È chiaro che il popolo,per tante ragioni,ma soprattutto perché la pancia vuota non dà spazio alla mente, non poteva capire né tantomeno apprezzare.

A questo punto è facile intendere cosa vogliono dire le parole della Coppola sopra riportate:il film è prima di tutto la storia di una “donna alla ricerca della propria identità”:una giovane principessa dapprima si smarrisce nella rigida razionalizzazione di una corte che ha inventato l’efficienza a danno delle differenze individuali[3],successivamente riesce a conquistare delle forme che la distinguano dalla generalità,realizzando insomma la propria individuazione.

Ma il personaggio che emerge dal racconto non è solo un vivace e brillante protagonista di quella antica società,bensì anche una icona suggestiva della complessa umanità contemporanea: Marie Antoinette è un homo psycologicus che affida alle forti esperienze dei sensi,alle passioni suggerite dal corpo,la ricerca della qualità della vita,come compensazione del Vuoto che emerge dalla competizione quotidiana del Reale economico(Reale che accelera i tempi,distrugge le relazioni personali, fa trionfare la logica di un utile senza altra direzione che se stesso). I segni a cui ricorre la regista per costruire questa rete semiotica, sono oltre alle parole della sceneggiatura(che intervengono a chiarire a mo’ di aforisma il senso di certe scene,imitando quasi la pragmatica del bon mot) soprattutto immagini,cioè gesti e oggetti; e in particolare il cibo,anzi i dolci. L’edonismo in effetti si nutre di oggetti e di gesti,di consumo e di corpo.

Un dato

Esemplare in questo senso è proprio l’inizio del film:prima ancora che si avviino i titoli di testa,la regista mette lo spettatore davanti ad un quadro, una immagine statica,che si propone come chiave per collegare tra loro i vari frammenti del racconto. Una vera e propria sfida ermeneutica:

per cominciare uno schermo che rimane per qualche secondo intenzionalmente nero. Questo colore,nella nostra percezione comune, è segno dell’assenza di luce;quindi per analogia,può essere segno dell’assenza di qualcosa,insomma il Niente. Il vuoto (orrendo?pacifico?) da cui emergiamo alla vita,quel vuoto di non senso che ci rattrappisce ogni momento e ci spinge continuamente ‘altrove’ a cercare un ordine,un qualcosa che dia linea e scopo e giustificazione ai singoli gesti meccanici che ci spingono.[4]

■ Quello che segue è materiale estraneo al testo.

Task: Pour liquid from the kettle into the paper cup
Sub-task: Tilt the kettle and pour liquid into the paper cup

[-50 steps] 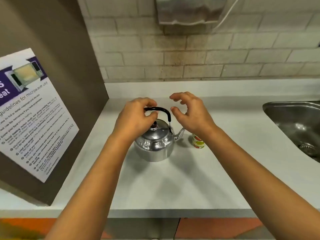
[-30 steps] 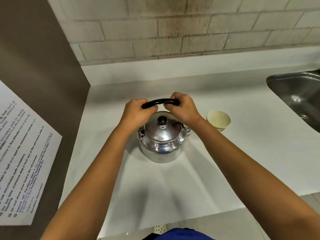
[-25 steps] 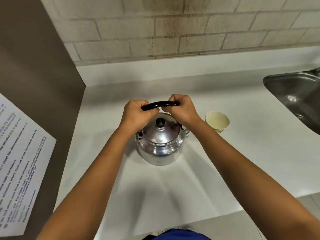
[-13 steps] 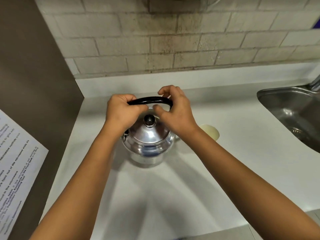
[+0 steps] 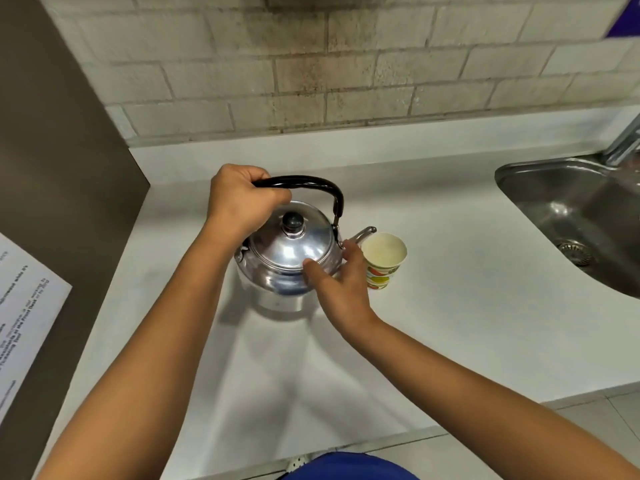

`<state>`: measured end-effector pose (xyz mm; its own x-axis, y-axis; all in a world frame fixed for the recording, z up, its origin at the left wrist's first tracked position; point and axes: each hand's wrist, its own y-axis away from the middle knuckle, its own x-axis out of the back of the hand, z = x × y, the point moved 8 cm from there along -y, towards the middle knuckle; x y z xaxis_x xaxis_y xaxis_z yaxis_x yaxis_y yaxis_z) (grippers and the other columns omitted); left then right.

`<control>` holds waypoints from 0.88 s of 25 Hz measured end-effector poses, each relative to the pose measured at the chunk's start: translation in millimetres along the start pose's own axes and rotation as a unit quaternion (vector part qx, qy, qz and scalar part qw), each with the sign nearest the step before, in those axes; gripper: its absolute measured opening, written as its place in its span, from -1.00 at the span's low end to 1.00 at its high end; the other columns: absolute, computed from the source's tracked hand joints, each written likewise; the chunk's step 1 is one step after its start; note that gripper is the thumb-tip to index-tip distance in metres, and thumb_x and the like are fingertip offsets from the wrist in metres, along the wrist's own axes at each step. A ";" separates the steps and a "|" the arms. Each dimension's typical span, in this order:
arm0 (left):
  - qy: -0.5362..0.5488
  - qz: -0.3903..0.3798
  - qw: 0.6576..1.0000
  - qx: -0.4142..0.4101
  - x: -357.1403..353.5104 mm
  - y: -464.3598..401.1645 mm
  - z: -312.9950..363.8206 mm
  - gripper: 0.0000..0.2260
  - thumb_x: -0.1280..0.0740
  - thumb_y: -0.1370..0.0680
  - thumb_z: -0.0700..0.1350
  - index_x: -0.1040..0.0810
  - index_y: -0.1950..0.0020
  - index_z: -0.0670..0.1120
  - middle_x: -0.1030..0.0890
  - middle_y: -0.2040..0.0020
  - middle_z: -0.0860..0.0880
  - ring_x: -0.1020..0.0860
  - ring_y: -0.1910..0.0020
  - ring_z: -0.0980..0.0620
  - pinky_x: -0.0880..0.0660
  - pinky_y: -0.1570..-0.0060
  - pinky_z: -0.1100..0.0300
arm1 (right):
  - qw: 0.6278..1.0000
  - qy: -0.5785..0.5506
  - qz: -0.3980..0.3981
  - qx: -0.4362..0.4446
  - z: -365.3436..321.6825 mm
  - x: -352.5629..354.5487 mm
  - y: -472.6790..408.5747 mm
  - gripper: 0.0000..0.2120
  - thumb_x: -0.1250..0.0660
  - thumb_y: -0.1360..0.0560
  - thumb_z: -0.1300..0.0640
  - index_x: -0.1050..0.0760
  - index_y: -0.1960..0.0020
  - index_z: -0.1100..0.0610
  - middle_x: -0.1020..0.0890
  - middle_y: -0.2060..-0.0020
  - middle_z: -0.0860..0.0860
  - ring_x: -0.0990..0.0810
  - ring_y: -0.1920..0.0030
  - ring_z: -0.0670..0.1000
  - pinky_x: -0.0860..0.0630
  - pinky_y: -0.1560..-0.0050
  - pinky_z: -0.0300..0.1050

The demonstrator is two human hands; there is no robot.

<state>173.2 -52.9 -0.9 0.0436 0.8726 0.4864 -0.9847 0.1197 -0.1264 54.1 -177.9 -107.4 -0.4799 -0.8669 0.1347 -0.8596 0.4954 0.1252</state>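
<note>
A shiny metal kettle (image 5: 291, 252) with a black handle and a black lid knob stands on the white counter (image 5: 450, 306), its spout pointing right. My left hand (image 5: 240, 202) is shut on the left end of the handle. My right hand (image 5: 337, 282) is open, its fingers spread against the kettle's right side, just left of the cup. A paper cup (image 5: 382, 259) with a fruit print stands upright right below the spout tip; it looks empty inside.
A steel sink (image 5: 575, 223) with a tap (image 5: 623, 140) is set into the counter at the right. A brown panel (image 5: 59, 168) with a printed notice (image 5: 24, 306) closes off the left side. A brick wall (image 5: 311, 64) runs behind.
My right hand let go of the handle and dropped to the kettle's right side by the cup. My left hand kept its hold. The camera shifted, showing the cup fully.
</note>
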 end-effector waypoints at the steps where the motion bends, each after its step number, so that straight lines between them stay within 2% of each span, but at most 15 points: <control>1: -0.006 0.000 1.000 -0.002 -2.1 0.0 2.7 -0.73 -0.45 -0.23 -0.18 -0.50 0.63 0.04 -0.34 0.74 0.14 -0.30 0.70 0.20 -0.22 0.66 0.45 | 1.000 -0.026 0.001 -0.004 1.7 0.6 0.1 -0.40 -0.41 -0.34 0.10 -0.29 -0.31 0.15 -0.47 -0.25 0.13 -0.48 -0.24 0.11 -0.41 -0.33 0.10; 4: -0.031 0.001 0.999 -0.009 -7.0 -0.1 11.4 -0.77 -0.43 -0.21 -0.17 -0.46 0.61 -0.04 -0.33 0.73 0.12 -0.28 0.69 0.21 -0.22 0.66 0.44 | 0.996 -0.084 -0.021 -0.010 5.3 0.8 -0.7 -0.58 -0.40 -0.38 0.15 -0.35 -0.18 0.04 -0.57 -0.13 0.03 -0.55 -0.10 -0.02 -0.48 -0.20 -0.08; 7: -0.068 -0.006 0.997 -0.027 -13.9 3.0 23.6 -0.84 -0.41 -0.21 -0.18 -0.49 0.54 -0.09 -0.36 0.62 0.06 -0.33 0.58 0.12 -0.30 0.54 0.36 | 0.993 -0.105 -0.044 -0.009 8.2 1.6 -3.0 -0.62 -0.38 -0.41 0.12 -0.33 -0.16 -0.02 -0.54 0.01 -0.16 -0.53 0.01 -0.19 -0.46 -0.04 -0.29; 9: -0.099 -0.013 0.994 -0.039 -18.5 6.4 32.2 -0.86 -0.42 -0.23 -0.19 -0.50 0.50 -0.12 -0.36 0.55 -0.01 -0.32 0.53 0.06 -0.30 0.53 0.35 | 0.991 -0.121 -0.060 -0.024 12.6 -0.4 -3.7 -0.62 -0.37 -0.42 0.11 -0.31 -0.16 -0.05 -0.49 0.06 -0.24 -0.52 0.03 -0.20 -0.48 -0.06 -0.23; 11: -0.123 -0.014 0.991 -0.048 -21.3 9.2 39.1 -0.81 -0.42 -0.24 -0.19 -0.46 0.53 -0.08 -0.35 0.56 0.00 -0.31 0.54 0.08 -0.29 0.58 0.37 | 0.988 -0.133 -0.069 -0.037 16.0 -1.5 -4.7 -0.62 -0.36 -0.42 0.11 -0.29 -0.16 -0.06 -0.48 0.06 -0.26 -0.53 -0.01 -0.13 -0.49 -0.13 -0.10; 15: -0.144 -0.015 0.988 -0.054 -26.1 13.0 48.4 -0.78 -0.41 -0.24 -0.19 -0.44 0.55 -0.03 -0.37 0.56 0.00 -0.33 0.53 0.07 -0.31 0.46 0.29 | 0.983 -0.157 -0.081 -0.042 18.0 -0.9 -6.6 -0.60 -0.36 -0.43 0.11 -0.28 -0.19 -0.03 -0.48 0.02 -0.25 -0.54 -0.16 0.01 -0.48 -0.23 -0.01; 22: -0.166 -0.018 0.983 -0.079 -32.1 19.5 65.2 -0.78 -0.39 -0.23 -0.18 -0.42 0.56 0.00 -0.35 0.58 0.02 -0.31 0.55 0.09 -0.26 0.51 0.31 | 0.978 -0.189 -0.082 -0.043 18.1 0.9 -10.0 -0.64 -0.35 -0.44 0.13 -0.31 -0.18 0.01 -0.50 0.04 -0.24 -0.54 -0.15 0.00 -0.45 -0.31 0.09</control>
<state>141.6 -109.4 37.4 -0.0047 0.6664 0.7456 -0.9436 0.2439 -0.2239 59.1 -184.7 -126.3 -0.3819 -0.8855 -0.2647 -0.9201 0.3375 0.1985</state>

In effetti a riempire questo nero / vuoto sono delle note rock. Perché la musica’? perché il rock? Se è vero che “la voce seducente rappresenta il legame materno pre edipico, al di là / al di sotto della Legge,il cordone ombelicale che rivivifica (dalle ninne nanne materne alla voce dell’ipnotizzatore”[5],allora la presenza costante nel film della musica pop in contrasto con quella classica vuol forse sottolineare come nella vita di M.A. ci sia un eccesso psicotico di “attenzione” alla “voce materna”, di rinvio costante alla pre - edipica jouissance con cui si percepisce il reale,attraverso il filtro e la messa-in- in forma delle voci che creano ‘armonie, ordini, regole, assonanze’ :in effetti quella della madre contro la ‘voce’ superegotica delle parole del Logos paterno (presentato anche attraverso le classiche note della musica antica).[6]

appaiono in primo piano le scritte tipiche del peritesto, in colore rosa smoking. L’effetto cercato nello spettatore è di sollecitare un orizzonte d’attesa ambiguo:non si tratta certo di un racconto realistico o semplicemente storico, ma ci saranno emozioni forti,fatti di contrasto più che armonia,di ritmo più che di melodia.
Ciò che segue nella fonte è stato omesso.